The sheriff was worried about his officers getting stuck by syringes' needles, said Adams. "So I shared with him how syringe-service programs actually lower needle-stick injuries by 60 percent.
"I learned that faith-based leaders were worried about enabling drug use. So we shared with them that syringe-service programs done right actually connect people to care and are a pathway to recovery."
All the partners Adams pulled together helped determine an evidence-based approach that addressed everyone's concerns and gave the community a solution to overcome the HIV outbreak.
"I'm proud to say that we went from 200 cases to just five new cases last year. It was nothing short of miraculous," said Adams.
Health disparities is another hot button issue for this surgeon general -- who noted that just 20 percent of health is influenced by health care, and the other 80 percent by behavior.
"The fact is, we're not going to realize our goal of healthier communities until we recognize and partner to address the determinants that impact that 80 percent in addition to that 20 percent," Adams said. And a couple of factors that help give people the opportunity to make healthier choices are housing and education.
"I was talking to the kids in Scott County, and you know, the one thing that gave them hope was the chance that they would be able to go to college. As surgeon general, nothing I said about health meant as much to them as me saying, 'If you all need a recommendation for college, call me up and I'll be glad to write it.'"
Jobs are also a determinant of health. "Increasingly, hospitals, health care providers and health care institutions -- as well as mayors and businesses -- are beginning to recognize the value of investing in environment and community, and how that investment is driving not just health metrics, but economic prosperity.
"This is extremely important in rural communities where large businesses and anchor institutions often employ a majority of workers in those communities," said Adams.
He said when he speaks before legislative bodies, he often takes hospital CEOs with him, but not to talk about health care. "I want them to come forward and say, 'I employ 30 percent of the people in your community. I represent jobs.' Because far too often, business is pitted against health."
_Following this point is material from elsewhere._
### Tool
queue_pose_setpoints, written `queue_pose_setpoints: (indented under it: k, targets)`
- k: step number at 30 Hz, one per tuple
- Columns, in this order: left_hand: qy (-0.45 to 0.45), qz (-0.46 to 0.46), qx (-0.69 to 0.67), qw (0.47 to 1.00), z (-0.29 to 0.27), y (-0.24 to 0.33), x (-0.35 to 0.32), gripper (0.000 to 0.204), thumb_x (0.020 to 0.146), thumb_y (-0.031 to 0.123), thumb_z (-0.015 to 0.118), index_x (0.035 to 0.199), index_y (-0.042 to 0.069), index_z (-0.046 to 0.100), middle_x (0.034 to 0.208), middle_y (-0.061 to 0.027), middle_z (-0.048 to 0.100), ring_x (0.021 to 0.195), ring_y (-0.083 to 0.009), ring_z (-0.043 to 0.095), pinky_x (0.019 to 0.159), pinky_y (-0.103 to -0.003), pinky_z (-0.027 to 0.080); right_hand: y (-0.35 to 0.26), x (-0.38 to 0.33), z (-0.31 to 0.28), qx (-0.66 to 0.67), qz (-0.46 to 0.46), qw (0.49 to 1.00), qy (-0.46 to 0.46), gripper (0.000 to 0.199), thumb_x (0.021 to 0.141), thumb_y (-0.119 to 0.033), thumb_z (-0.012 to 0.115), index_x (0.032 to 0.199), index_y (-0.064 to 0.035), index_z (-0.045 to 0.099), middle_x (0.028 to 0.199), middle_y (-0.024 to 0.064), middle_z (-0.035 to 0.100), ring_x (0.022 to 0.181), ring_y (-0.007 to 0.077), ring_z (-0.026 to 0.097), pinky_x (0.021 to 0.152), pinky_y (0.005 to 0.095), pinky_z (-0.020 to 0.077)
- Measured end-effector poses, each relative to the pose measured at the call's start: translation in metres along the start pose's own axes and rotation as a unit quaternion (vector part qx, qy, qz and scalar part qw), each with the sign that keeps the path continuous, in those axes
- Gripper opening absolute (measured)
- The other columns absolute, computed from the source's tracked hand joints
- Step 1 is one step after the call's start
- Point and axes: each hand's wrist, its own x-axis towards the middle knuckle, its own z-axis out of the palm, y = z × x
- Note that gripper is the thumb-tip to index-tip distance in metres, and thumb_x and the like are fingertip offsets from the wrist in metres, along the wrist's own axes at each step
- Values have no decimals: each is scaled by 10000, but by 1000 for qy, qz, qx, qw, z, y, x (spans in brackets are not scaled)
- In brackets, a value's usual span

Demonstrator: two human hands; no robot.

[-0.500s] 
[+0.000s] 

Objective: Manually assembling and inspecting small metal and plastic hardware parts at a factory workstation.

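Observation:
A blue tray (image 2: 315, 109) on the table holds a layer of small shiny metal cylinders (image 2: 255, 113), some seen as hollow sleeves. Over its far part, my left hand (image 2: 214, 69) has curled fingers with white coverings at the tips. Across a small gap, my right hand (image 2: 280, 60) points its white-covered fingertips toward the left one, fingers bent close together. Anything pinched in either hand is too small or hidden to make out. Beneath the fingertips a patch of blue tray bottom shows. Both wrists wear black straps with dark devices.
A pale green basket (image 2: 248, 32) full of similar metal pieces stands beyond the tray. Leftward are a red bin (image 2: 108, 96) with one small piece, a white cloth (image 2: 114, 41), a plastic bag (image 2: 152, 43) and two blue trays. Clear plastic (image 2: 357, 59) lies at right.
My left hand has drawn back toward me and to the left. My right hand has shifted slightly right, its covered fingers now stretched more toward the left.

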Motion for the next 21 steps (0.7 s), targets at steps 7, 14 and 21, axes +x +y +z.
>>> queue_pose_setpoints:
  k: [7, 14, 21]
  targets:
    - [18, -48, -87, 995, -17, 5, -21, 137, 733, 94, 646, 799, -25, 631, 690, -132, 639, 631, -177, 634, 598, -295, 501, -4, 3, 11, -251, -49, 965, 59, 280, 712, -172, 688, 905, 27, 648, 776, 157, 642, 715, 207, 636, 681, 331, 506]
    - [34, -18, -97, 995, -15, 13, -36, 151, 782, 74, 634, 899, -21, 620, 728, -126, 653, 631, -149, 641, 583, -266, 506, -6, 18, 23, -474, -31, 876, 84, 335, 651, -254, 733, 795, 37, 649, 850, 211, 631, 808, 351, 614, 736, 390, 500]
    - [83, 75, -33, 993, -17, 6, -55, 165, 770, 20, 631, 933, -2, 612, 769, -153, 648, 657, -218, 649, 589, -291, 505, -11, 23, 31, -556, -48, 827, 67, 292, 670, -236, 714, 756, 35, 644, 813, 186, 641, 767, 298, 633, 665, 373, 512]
Adams said that by investing in community health and those upstream determinants of health, "we can improve the health of populations, bring our unsustainable health care costs under control and better ensure a more prosperous future for our businesses, communities, workers and for all Americans."
To that end, he told audience members that his office was working with the CDC to write a surgeon general's report on community health and economic prosperity.
He pointed out that too often, "we pat ourselves on the back for improving our health statistics but ignore the fact that our disparities are widening," especially in rural communities.
The urban centers get the bulk of resources because they have the population base. "The resources go the places that already have them," said Adams. "I want to speak not just to the coastlines, but to the heart and the center of our great nation."
Adams challenged those in the audience to make sure they have the right players on their team and to bring nontraditional partners and policymakers into their huddle.
"Better yet, go to their huddle. Fit into their team meetings and figure out what they're prioritizing."
Adams threw out the term "servant leadership" and then defined it.
"It means you succeed when others succeed. When you meet their needs, then they succeed, and their success becomes your success."
Adams continued. "There's this saying, 'People need to know that you care before they care that you know.' That's what I discovered in Scott County and what led to the success we've had there."
In closing, Adams urged those before him to be game changers and disrupters.
"Continue to share best practices, and know that you have no bigger advocate out there than the United States surgeon general. I will fight for you as long as I'm in this role."